**The problem**: Check which lines of the entries that follow hold "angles", then give the number of those lines and nothing more.

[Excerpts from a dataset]
- - -

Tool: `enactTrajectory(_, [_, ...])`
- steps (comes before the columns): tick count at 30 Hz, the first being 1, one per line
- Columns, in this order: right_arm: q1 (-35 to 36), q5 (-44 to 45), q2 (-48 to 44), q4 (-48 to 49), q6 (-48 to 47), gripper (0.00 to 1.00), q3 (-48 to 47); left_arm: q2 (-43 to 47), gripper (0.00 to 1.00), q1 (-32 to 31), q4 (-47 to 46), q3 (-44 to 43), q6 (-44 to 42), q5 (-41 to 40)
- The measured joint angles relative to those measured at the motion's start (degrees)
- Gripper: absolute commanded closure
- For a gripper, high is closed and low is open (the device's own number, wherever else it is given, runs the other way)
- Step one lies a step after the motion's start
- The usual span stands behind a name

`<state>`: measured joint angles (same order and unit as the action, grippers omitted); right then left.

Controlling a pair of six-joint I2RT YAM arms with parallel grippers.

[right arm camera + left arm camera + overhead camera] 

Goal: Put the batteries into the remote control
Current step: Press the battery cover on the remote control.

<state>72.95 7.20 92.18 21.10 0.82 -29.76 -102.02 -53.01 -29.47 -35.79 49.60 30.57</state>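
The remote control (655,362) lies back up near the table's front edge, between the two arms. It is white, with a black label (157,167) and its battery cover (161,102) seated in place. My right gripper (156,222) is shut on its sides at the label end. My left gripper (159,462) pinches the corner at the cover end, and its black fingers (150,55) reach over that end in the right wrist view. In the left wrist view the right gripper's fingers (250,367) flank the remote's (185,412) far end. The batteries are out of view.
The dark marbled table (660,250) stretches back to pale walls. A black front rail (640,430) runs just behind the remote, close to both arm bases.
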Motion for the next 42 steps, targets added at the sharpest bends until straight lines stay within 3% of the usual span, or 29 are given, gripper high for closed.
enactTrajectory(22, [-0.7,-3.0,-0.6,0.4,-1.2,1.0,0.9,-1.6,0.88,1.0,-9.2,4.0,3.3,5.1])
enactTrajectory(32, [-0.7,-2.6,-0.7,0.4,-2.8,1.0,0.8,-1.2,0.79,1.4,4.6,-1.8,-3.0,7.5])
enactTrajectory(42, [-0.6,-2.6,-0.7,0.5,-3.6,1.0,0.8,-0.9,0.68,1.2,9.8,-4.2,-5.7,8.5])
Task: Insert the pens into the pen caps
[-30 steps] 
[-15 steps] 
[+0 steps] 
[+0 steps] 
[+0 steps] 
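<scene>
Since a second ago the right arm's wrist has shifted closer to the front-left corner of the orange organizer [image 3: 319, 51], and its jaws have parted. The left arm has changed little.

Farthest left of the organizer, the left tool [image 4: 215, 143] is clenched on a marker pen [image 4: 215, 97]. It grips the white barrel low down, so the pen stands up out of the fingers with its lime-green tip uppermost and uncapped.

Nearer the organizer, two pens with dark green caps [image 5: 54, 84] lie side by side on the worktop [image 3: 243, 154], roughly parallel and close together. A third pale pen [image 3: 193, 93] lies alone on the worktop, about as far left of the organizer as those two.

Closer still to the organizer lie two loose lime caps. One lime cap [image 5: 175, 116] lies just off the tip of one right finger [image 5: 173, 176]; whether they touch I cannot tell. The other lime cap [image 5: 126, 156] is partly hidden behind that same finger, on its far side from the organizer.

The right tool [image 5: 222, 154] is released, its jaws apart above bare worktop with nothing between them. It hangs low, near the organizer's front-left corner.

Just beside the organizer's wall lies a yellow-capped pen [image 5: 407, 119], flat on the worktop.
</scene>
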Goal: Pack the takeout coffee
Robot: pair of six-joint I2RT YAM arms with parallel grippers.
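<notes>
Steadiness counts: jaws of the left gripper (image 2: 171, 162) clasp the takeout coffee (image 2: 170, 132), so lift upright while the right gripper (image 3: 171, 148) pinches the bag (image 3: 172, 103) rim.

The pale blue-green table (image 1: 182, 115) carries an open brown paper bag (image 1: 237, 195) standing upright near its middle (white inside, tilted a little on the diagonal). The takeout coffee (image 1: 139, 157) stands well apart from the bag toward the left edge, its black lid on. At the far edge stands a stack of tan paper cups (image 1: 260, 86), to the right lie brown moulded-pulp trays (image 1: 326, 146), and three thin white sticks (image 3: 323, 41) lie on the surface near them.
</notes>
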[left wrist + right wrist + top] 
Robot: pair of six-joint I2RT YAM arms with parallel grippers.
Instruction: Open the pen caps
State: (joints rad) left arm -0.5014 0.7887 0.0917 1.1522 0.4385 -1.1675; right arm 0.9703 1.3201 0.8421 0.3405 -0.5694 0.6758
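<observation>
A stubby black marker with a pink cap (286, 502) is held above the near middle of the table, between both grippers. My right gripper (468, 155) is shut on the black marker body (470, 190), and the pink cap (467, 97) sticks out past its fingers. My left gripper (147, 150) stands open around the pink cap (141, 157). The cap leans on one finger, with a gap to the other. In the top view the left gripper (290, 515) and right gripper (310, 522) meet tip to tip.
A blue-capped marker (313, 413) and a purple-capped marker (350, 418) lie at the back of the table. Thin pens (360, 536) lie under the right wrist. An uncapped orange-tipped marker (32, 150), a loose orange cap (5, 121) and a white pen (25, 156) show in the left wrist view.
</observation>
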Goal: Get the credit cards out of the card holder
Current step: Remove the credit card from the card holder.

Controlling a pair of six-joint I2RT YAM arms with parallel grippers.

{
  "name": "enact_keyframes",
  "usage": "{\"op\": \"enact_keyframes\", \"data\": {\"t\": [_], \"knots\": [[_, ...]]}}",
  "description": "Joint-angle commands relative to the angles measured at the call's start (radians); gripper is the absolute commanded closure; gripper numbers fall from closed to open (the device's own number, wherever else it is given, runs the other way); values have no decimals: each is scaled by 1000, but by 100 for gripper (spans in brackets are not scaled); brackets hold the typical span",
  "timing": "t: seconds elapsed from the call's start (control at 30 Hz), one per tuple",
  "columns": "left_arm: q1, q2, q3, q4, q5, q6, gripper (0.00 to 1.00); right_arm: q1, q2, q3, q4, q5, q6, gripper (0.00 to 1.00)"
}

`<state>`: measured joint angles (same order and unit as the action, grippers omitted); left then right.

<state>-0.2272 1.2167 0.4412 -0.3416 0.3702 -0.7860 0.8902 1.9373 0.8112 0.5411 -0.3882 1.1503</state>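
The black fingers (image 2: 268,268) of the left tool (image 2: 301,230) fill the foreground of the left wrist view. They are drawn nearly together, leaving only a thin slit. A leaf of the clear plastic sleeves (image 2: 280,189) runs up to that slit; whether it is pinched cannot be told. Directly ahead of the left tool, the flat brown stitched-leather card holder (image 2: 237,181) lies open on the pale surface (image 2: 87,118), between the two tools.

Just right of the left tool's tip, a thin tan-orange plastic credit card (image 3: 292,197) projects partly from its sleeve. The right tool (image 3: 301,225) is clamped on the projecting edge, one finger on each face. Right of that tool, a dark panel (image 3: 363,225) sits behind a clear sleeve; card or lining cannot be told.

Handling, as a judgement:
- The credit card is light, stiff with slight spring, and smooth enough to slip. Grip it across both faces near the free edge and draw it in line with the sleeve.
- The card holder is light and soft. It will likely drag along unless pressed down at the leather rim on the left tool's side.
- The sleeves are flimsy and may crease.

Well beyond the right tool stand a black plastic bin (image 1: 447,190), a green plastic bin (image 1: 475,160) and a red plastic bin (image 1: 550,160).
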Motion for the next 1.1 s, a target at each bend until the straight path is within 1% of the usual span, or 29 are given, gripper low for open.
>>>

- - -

**Written response**: 4